• _COLLECTED MATERIAL_:
════════════════

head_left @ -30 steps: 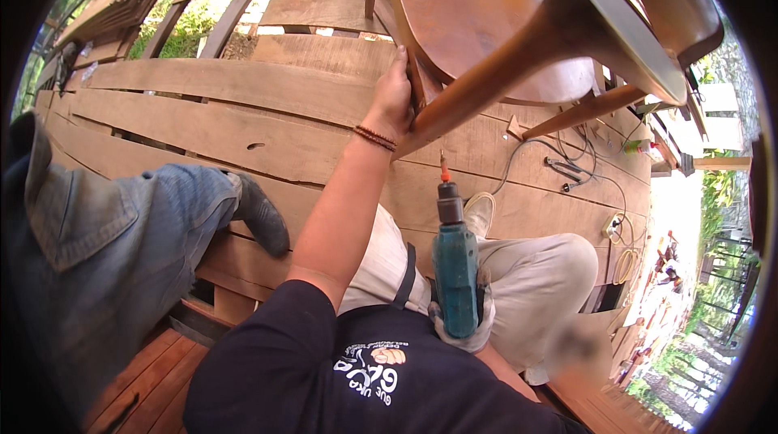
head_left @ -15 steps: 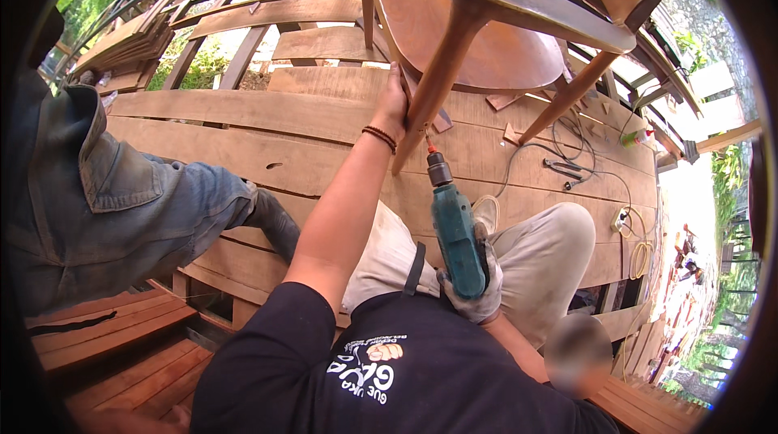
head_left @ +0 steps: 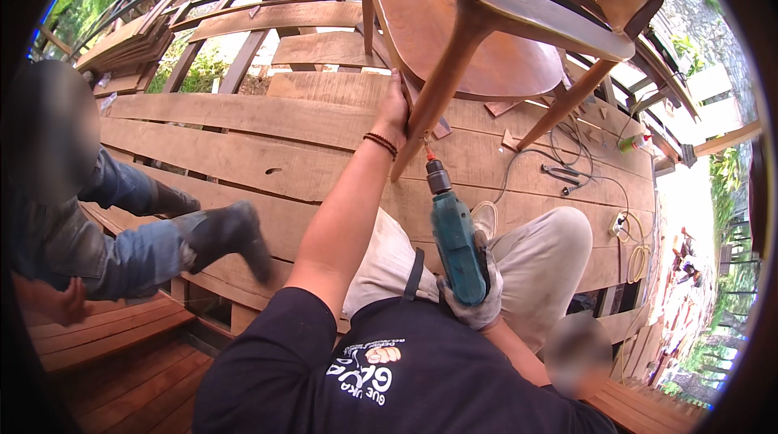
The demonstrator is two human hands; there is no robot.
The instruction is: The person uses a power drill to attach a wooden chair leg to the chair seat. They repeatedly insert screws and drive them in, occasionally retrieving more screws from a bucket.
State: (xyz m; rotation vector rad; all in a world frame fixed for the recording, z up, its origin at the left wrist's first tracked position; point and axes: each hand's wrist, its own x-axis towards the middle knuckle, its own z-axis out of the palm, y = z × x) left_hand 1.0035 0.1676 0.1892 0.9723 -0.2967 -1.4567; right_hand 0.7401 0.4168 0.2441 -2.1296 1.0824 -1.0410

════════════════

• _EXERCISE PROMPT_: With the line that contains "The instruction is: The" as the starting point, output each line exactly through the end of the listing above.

• _REPLY_:
The instruction is: The person uses a power drill to attach a wooden chair leg to the chair seat. They repeatedly insert screws and drive them in, occasionally retrieving more screws from a bucket.
State: (xyz m; rotation vector rad; all in a world frame fixed for the recording, z up, its origin at the left wrist's first tracked position; point and axes: each hand's wrist, its own x-axis towards the middle knuckle, its own z-axis out of the palm, y = z × x) left_hand 1.0035 0.1676 0.1892 0.9723 -0.2967 -1.4567; right_hand 0.7401 0.4168 0.2441 -2.1296 1.0824 -1.0410

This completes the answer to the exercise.